Open call to participate in performance by Chto Delat

Garden of Catastrpophes

We invite you to take part in the performance “Heavy weight of mass-media images” (work title). You do not need to be a professional performer, dancer or singer. But you need to love performing, speaking, tell stories, move and communicate. And you need to be curious for the world around, follow the news, and have some personal political judgements.

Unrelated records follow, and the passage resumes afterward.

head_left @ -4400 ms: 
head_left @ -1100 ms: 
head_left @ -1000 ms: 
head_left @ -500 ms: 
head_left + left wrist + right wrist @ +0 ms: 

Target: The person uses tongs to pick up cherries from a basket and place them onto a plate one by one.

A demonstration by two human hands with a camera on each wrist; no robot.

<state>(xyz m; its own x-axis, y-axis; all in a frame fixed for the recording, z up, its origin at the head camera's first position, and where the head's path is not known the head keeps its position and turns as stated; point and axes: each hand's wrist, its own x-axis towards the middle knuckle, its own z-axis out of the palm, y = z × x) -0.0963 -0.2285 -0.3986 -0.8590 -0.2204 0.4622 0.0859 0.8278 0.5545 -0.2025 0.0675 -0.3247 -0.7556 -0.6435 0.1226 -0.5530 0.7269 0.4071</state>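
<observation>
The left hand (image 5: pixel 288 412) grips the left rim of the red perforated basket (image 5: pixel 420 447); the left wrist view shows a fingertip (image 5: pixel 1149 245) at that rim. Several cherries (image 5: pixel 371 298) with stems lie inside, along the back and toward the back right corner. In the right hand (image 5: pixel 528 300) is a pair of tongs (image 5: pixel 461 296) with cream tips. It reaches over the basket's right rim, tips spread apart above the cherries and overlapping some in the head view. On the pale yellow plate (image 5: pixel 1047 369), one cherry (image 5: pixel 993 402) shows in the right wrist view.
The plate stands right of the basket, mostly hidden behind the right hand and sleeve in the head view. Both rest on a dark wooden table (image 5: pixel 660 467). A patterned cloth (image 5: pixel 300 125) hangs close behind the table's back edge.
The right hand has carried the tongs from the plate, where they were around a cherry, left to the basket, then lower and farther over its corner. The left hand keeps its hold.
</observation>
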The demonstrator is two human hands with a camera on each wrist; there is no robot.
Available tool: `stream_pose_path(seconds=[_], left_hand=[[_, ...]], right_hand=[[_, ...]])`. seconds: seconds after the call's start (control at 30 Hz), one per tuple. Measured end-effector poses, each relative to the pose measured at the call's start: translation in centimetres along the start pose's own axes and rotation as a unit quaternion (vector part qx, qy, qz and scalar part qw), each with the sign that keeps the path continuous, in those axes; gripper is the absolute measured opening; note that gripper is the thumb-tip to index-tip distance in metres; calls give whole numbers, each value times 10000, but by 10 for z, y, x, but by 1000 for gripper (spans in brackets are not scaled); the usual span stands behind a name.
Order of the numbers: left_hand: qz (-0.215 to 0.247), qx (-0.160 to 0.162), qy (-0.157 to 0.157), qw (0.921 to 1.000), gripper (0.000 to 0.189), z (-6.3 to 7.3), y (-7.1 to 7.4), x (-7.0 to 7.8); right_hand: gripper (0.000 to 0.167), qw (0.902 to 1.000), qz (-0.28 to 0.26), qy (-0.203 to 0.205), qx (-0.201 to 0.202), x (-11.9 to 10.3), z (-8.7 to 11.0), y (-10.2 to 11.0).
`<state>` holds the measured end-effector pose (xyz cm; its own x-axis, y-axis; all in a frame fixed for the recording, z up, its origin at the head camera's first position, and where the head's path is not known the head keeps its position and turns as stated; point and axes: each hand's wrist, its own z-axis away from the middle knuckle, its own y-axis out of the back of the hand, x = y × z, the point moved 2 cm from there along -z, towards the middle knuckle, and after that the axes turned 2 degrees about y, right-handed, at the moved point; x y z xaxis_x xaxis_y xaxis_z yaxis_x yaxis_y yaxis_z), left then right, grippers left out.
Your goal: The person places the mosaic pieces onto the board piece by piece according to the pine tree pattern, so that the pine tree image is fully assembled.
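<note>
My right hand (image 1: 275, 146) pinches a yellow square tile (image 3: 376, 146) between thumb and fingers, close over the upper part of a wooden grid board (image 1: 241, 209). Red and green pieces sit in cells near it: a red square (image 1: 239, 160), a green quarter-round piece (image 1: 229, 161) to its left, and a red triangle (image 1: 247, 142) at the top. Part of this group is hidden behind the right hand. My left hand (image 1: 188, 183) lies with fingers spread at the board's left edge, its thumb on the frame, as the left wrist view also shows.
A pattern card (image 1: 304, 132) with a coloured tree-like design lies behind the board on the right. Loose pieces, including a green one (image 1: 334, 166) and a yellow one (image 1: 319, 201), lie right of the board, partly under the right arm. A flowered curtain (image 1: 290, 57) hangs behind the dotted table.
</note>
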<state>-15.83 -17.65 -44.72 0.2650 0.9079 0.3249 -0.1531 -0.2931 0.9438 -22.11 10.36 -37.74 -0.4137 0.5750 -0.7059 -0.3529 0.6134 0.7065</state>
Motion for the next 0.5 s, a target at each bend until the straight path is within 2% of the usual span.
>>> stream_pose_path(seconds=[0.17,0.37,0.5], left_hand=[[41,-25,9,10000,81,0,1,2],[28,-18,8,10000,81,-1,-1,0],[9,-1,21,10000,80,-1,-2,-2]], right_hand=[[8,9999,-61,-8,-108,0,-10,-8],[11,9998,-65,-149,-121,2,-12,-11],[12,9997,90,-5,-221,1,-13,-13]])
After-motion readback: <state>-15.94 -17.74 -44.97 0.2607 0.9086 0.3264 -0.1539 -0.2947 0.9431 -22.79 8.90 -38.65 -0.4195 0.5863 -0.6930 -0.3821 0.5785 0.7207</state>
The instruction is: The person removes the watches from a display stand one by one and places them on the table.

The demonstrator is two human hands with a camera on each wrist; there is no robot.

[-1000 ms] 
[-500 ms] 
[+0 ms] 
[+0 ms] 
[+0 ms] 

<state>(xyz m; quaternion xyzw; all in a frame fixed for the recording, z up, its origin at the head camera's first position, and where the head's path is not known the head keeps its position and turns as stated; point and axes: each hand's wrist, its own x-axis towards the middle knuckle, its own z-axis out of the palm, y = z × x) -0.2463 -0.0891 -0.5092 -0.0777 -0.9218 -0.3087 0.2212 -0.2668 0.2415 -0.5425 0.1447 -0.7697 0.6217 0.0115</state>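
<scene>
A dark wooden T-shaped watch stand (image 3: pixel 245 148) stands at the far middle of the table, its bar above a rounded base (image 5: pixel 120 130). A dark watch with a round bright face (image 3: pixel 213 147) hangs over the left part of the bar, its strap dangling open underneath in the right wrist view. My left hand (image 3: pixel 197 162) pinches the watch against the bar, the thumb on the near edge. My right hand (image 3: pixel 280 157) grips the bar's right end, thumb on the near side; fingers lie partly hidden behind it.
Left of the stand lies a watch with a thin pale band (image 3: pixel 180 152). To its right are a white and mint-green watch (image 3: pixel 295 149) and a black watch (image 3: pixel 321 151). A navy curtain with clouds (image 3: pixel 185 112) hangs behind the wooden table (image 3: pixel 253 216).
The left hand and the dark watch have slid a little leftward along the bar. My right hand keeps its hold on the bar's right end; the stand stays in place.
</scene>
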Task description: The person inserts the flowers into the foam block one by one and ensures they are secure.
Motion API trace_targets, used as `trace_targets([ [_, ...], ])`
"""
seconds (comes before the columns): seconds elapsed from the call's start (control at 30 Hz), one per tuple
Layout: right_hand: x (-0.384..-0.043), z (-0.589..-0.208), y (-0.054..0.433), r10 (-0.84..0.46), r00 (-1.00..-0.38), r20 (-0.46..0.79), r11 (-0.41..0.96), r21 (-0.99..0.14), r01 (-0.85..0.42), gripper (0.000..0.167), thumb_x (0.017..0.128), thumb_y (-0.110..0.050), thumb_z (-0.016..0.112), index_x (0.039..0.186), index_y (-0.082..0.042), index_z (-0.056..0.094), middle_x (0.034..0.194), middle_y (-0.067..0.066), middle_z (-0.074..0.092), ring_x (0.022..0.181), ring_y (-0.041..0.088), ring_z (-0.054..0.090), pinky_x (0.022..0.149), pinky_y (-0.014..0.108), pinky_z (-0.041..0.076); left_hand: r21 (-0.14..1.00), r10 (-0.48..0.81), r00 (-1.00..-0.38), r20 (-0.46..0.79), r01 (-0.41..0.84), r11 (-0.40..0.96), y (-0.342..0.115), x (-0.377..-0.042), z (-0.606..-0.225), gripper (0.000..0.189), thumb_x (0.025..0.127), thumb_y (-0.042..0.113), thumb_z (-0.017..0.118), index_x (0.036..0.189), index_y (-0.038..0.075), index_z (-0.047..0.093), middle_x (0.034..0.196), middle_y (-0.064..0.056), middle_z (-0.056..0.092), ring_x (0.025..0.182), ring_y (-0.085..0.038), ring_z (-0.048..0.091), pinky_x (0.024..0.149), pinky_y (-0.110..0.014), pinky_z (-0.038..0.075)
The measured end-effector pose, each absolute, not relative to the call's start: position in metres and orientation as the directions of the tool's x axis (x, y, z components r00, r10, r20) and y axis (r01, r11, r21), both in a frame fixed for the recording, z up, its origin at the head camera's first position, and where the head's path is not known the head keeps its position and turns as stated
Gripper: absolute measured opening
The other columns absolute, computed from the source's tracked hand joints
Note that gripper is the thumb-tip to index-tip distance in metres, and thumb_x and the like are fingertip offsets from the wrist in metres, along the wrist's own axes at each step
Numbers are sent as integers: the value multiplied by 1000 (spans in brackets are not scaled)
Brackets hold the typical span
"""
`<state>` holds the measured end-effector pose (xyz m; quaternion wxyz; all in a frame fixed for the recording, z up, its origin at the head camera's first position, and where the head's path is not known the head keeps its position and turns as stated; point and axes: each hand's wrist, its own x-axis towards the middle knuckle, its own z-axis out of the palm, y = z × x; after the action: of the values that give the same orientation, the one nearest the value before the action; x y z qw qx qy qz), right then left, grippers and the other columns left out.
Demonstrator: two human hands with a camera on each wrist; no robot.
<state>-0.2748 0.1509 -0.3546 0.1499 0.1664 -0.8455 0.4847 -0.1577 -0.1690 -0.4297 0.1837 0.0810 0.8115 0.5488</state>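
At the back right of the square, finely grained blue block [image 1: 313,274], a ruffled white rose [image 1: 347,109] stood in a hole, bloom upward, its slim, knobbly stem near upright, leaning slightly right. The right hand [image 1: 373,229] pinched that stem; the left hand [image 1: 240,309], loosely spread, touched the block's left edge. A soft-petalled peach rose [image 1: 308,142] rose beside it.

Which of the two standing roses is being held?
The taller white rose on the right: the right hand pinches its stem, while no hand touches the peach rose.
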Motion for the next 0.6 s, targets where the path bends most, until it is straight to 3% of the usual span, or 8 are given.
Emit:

We – the artist from collective Chto Delat will rehears and develop this piece together in a period before the opening of our solo show at CAAC  between 18th and 24th of May. The way how performance will be narrated very much depends on your position and articulations. The main idea behind the performance is rather simple. We produce a set of images taken from the media coverage of different catastrophes of our time – refuges’ crisis, wars, ecological disaster (unfortunately we have plenty of them) – this images are pasted on the large MDF plates and placed in a composition at the space of the museum garden.

You and several co-participants will come once in a week and move them around the space thus constructing every time a new composition of pictures/objects at the same space. You can recompose it the way you feel you need it – hide one images, bringing to the fore another developing a new relations between them. In this process you can tell the story of the images to the public, explain what you might think about them, about the representation and circulation of them in media (media critique is very welcome) but the most important thing is to reveal your possible personal relations to them. This protocol is very open and we can finalize it together.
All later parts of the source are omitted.